Un’unanimità non così unanime
Praticamente fin dall’inizio della pandemia si instaurò forte e dirompente un consenso unanime della comunità scientifica sull’origine del virus: il covid aveva origine naturale (zoonosi). Gli scienziati avanzarono numerose ipotesi, tutte però implausibili e non confermabili con delle prove. Prove che tuttora mancano, mentre si consolidano quelle contrarie, cioè quelle che sostengono l’artificialità del virus. Un virus che, considerando la sua struttura genomica (1200 nucleotidi non combacianti con il virus-antenato), avrebbe saltato di 50 anni evolutivi, invece dei soli sette che lo distanzierebbero dal RATG13 (il ceppo dal quale si pensa abbia tratto origine naturale).
Crescenti richieste di chiarimento e indagine sull’origine del SARS-CoV-2 stanno avanzando da parte della comunità scientifica. Di neanche un mese fa una lettera aperta sul The Lancet, per capire la vera origine del virus.

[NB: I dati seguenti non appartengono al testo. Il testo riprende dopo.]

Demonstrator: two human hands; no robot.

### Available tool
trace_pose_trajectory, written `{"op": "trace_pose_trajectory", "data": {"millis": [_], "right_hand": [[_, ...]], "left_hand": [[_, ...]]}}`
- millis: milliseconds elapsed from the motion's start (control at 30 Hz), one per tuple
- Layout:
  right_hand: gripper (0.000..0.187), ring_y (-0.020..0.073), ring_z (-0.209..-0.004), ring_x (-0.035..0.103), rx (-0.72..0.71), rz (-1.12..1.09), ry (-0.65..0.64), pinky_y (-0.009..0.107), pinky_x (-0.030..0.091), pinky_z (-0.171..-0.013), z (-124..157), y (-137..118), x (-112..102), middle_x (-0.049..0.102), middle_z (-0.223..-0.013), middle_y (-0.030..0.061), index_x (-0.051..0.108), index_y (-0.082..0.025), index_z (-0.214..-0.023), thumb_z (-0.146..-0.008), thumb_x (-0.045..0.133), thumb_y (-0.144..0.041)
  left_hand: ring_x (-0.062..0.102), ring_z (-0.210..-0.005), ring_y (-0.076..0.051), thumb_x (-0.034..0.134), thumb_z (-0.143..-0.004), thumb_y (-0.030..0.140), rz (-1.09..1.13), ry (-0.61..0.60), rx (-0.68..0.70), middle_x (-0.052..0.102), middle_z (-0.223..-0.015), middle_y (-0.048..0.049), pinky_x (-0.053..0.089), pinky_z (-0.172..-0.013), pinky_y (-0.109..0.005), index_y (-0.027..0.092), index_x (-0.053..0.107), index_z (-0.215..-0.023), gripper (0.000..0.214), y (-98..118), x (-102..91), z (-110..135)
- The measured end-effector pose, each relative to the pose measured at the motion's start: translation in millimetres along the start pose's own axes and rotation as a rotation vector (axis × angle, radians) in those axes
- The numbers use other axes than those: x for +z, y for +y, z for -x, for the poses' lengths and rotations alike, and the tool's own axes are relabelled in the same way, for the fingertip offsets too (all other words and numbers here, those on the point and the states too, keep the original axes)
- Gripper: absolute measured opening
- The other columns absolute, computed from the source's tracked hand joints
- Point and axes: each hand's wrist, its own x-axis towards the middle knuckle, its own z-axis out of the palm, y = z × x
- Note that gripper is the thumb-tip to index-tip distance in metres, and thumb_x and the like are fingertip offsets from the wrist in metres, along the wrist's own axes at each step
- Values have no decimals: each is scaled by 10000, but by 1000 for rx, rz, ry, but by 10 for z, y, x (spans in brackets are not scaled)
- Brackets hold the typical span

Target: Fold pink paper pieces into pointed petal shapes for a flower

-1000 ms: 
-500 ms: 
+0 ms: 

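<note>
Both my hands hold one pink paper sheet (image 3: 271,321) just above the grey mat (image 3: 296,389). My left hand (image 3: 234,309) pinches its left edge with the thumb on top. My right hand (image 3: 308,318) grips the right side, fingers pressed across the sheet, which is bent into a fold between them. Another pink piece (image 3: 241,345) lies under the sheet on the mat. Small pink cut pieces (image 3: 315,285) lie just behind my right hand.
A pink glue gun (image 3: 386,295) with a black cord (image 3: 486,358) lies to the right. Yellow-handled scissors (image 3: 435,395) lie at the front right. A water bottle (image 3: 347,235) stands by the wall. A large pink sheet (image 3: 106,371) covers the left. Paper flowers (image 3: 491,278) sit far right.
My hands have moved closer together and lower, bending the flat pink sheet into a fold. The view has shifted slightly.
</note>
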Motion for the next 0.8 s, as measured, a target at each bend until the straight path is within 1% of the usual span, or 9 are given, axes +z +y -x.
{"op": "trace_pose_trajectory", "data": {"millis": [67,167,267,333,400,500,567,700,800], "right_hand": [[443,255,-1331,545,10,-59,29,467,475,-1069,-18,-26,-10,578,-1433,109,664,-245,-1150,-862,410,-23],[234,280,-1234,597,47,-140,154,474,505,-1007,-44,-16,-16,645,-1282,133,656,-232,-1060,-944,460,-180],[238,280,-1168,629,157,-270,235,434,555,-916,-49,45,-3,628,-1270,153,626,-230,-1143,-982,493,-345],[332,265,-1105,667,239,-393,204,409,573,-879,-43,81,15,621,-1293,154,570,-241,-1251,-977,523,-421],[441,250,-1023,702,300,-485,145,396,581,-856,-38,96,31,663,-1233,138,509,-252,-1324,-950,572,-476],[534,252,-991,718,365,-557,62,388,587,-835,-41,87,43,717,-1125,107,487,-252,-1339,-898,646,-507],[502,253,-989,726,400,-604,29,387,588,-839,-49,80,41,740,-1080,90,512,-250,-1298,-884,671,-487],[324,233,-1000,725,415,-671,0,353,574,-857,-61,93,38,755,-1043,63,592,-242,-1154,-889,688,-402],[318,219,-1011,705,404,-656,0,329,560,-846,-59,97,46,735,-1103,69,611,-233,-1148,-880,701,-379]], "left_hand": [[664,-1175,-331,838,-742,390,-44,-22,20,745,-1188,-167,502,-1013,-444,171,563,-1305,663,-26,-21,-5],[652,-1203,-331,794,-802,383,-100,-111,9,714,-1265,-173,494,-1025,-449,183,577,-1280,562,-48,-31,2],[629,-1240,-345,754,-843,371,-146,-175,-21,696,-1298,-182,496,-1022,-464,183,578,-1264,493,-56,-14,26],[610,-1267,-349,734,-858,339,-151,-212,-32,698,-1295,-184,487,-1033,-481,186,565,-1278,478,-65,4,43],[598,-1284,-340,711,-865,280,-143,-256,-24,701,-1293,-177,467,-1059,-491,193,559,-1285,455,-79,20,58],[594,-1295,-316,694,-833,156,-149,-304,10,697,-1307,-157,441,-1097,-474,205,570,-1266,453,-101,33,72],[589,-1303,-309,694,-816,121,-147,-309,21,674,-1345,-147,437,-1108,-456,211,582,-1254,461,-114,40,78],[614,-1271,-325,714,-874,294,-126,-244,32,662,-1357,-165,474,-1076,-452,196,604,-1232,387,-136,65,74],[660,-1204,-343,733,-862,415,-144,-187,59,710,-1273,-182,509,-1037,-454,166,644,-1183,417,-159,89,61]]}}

Un appello alla chiarezza e alla cessazione della Gain of Function
Il libro si inserisce lungo la volontà di aprire e comprendere, sotto maggior chiarezza, quanto accaduto nella pandemia da Covid-19. Ma soprattutto, si pone preoccupato nei confronti di queste tecniche di Gain of Function, all’ordine del giorno in molteplici laboratori sparsi per il mondo. E i motivi per tale preoccupazione sono principalmente due. Innanzitutto perché quello che è accaduto nel 2019 potrebbe riaccadere con alta probabilità. Gli autori mostrano episodi e dati storici e statistici che evincono la pericolosità e la frequenza degli errori umani in questi laboratori. Secondo poi, perché la probabilità di incontrare in futuro, per via naturale, questi virus prodotti artificialmente è drasticamente bassa. E, pertanto, il gioco non varrebbe la candela.